-- Collected data follows --

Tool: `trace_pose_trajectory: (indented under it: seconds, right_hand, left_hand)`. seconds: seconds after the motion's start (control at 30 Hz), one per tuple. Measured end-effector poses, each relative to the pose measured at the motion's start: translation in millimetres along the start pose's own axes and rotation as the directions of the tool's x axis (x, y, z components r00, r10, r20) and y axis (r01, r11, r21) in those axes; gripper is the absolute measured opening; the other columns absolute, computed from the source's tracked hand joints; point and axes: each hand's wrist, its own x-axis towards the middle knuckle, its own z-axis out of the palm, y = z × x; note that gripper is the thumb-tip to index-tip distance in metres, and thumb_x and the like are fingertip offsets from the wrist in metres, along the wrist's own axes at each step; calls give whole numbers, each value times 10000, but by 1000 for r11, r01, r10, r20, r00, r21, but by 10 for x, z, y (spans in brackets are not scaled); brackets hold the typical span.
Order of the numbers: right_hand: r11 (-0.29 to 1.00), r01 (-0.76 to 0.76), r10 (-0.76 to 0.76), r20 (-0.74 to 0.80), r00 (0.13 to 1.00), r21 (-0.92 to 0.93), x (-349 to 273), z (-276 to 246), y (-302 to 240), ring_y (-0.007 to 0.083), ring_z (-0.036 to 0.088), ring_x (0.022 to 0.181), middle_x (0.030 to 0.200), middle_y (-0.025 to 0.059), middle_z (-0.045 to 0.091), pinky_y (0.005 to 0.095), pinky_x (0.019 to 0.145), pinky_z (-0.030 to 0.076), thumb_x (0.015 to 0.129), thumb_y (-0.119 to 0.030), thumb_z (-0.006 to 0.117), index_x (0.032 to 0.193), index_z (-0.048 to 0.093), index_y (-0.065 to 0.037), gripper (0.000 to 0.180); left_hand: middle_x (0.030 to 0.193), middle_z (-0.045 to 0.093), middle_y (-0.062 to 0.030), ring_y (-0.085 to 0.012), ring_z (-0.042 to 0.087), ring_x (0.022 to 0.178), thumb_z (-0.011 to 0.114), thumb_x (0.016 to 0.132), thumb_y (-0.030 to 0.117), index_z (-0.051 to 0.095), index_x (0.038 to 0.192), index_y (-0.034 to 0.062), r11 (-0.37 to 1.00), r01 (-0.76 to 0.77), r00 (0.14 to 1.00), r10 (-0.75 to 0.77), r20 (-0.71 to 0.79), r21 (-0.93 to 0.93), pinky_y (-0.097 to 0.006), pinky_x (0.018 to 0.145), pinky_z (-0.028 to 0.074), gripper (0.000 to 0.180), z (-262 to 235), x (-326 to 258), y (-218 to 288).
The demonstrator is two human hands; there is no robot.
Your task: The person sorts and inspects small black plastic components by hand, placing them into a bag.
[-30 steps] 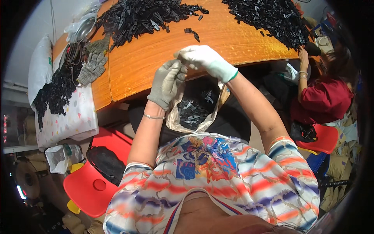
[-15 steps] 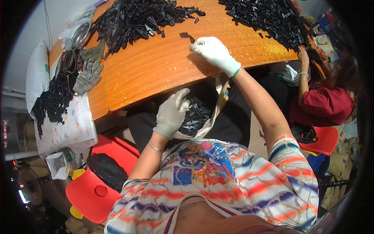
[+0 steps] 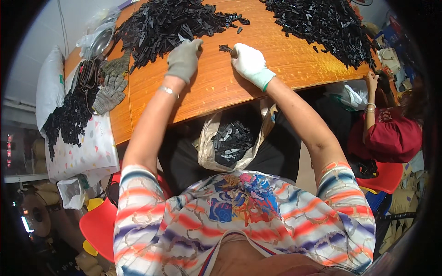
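A large heap of small black plastic pieces point(image 3: 159, 27) lies on the wooden table point(image 3: 212, 83). My left hand point(image 3: 182, 60), in a grey glove, is at this heap's near edge, fingers curled together; what they hold is hidden. To its right, my right hand point(image 3: 249, 63), in a white glove with a green cuff, rests low over the table with fingers closed. Its fingertips meet a few loose black pieces point(image 3: 224, 48); whether one is gripped cannot be made out. An open pale bag point(image 3: 206, 152) with many black pieces inside sits on my lap.
Another heap of black pieces point(image 3: 317, 23) covers the far right of the table. At the left lie grey work gloves point(image 3: 110, 92), dark pieces point(image 3: 69, 117) on a patterned sheet and a white sack point(image 3: 50, 87). A person in a dark red top point(image 3: 391, 133) works at the right.
My left hand has risen from the bag on my lap to the left heap's edge. My right hand stays near the loose pieces, having shifted slightly. The bag's opening is now uncovered.
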Motion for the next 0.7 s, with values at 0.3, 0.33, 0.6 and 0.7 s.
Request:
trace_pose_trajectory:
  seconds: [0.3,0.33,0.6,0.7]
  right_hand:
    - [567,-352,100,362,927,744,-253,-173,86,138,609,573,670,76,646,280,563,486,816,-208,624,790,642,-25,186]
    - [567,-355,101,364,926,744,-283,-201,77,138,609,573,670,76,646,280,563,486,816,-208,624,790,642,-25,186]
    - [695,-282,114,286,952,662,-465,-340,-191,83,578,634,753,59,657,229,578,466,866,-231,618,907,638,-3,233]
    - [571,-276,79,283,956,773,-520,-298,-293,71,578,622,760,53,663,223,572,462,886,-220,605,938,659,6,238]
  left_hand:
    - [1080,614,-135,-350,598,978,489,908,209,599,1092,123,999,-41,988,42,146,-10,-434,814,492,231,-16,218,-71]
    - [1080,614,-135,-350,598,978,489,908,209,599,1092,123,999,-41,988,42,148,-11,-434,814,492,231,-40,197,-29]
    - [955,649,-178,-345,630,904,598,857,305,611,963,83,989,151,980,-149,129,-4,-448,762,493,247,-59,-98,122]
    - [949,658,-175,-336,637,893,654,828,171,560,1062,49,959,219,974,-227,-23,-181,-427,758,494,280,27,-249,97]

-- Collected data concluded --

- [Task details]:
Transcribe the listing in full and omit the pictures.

- [Reply]:
Tool: `trace_pose_trajectory: (indented under it: seconds, right_hand, left_hand)`. seconds: seconds after the motion's start (control at 30 Hz), one per tuple. Measured end-effector poses, each relative to the pose measured at the motion's start: translation in millimetres along the start pose's own axes and rotation as the directions of the tool's x axis (x, y, z components r00, r10, r20) and y axis (r01, r11, r21) in those axes; gripper is the absolute measured opening; the other columns absolute, computed from the source's tracked hand joints; point and axes: each hand's wrist, its own x-axis towards the middle knuckle, its own z-axis out of the palm, y = z × x; note that gripper is the thumb-tip to index-tip distance in metres, and thumb_x and the like are fingertip offsets from the wrist in metres, along the wrist's own axes at each step; calls give whole numbers, each value times 10000, but by 1000 for r11, r01, r10, r20, r00, r21, but by 10 for x, z, y (spans in brackets are not scaled); brackets hold the typical span.
Order of the numbers: right_hand: r11 (-0.29 to 1.00), r01 (-0.76 to 0.76), r10 (-0.76 to 0.76), r20 (-0.74 to 0.80), r00 (0.13 to 1.00), r21 (-0.92 to 0.93), x (-349 to 273), z (-276 to 246), y (-302 to 240), ring_y (-0.007 to 0.083), ring_z (-0.036 to 0.088), ring_x (0.022 to 0.181), middle_x (0.030 to 0.200), middle_y (-0.025 to 0.059), middle_z (-0.045 to 0.091), pinky_y (0.005 to 0.095), pinky_x (0.019 to 0.145), pinky_z (-0.030 to 0.076), thumb_x (0.015 to 0.129), thumb_y (-0.119 to 0.030), thumb_z (-0.006 to 0.117), index_x (0.032 to 0.193), index_z (-0.048 to 0.093), index_y (-0.065 to 0.037), gripper (0.000 to 0.180); left_hand: middle_x (0.030 to 0.193), middle_z (-0.045 to 0.093), middle_y (-0.062 to 0.030), ring_y (-0.085 to 0.012), ring_z (-0.042 to 0.087), ring_x (0.022 to 0.178), thumb_z (-0.011 to 0.114), thumb_x (0.016 to 0.132), thumb_y (-0.030 to 0.117), index_z (-0.051 to 0.095), index_x (0.038 to 0.192), index_y (-0.034 to 0.062), r11 (-0.37 to 1.00), r01 (-0.76 to 0.77), r00 (0.14 to 1.00), r10 (-0.75 to 0.77), r20 (-0.71 to 0.79), r21 (-0.93 to 0.93), pinky_y (-0.097 to 0.006), pinky_x (0.018 to 0.145), pinky_z (-0.028 to 0.074), gripper (0.000 to 0.180), z (-262 to 235), x (-326 to 258), y (-218 to 288).
The demonstrator is two human hands; there is no robot.
Your task: The person sorts and inspects small black plastic components by hand, placing them into a bag.
[-30 steps] 
[-15 steps] 
[+0 steps] 
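A large heap of small black plastic pieces point(image 3: 159, 27) lies on the wooden table point(image 3: 212, 83). My left hand point(image 3: 182, 60), in a grey glove, is at this heap's near edge, fingers curled together; what they hold is hidden. To its right, my right hand point(image 3: 249, 63), in a white glove with a green cuff, rests low over the table with fingers closed. Its fingertips meet a few loose black pieces point(image 3: 224, 48); whether one is gripped cannot be made out. An open pale bag point(image 3: 206, 152) with many black pieces inside sits on my lap.
Another heap of black pieces point(image 3: 317, 23) covers the far right of the table. At the left lie grey work gloves point(image 3: 110, 92), dark pieces point(image 3: 69, 117) on a patterned sheet and a white sack point(image 3: 50, 87). A person in a dark red top point(image 3: 391, 133) works at the right.
My left hand has risen from the bag on my lap to the left heap's edge. My right hand stays near the loose pieces, having shifted slightly. The bag's opening is now uncovered.
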Motion for the next 0.7 s, with values at 0.3, 0.33, 0.6 and 0.7 s.
Request:
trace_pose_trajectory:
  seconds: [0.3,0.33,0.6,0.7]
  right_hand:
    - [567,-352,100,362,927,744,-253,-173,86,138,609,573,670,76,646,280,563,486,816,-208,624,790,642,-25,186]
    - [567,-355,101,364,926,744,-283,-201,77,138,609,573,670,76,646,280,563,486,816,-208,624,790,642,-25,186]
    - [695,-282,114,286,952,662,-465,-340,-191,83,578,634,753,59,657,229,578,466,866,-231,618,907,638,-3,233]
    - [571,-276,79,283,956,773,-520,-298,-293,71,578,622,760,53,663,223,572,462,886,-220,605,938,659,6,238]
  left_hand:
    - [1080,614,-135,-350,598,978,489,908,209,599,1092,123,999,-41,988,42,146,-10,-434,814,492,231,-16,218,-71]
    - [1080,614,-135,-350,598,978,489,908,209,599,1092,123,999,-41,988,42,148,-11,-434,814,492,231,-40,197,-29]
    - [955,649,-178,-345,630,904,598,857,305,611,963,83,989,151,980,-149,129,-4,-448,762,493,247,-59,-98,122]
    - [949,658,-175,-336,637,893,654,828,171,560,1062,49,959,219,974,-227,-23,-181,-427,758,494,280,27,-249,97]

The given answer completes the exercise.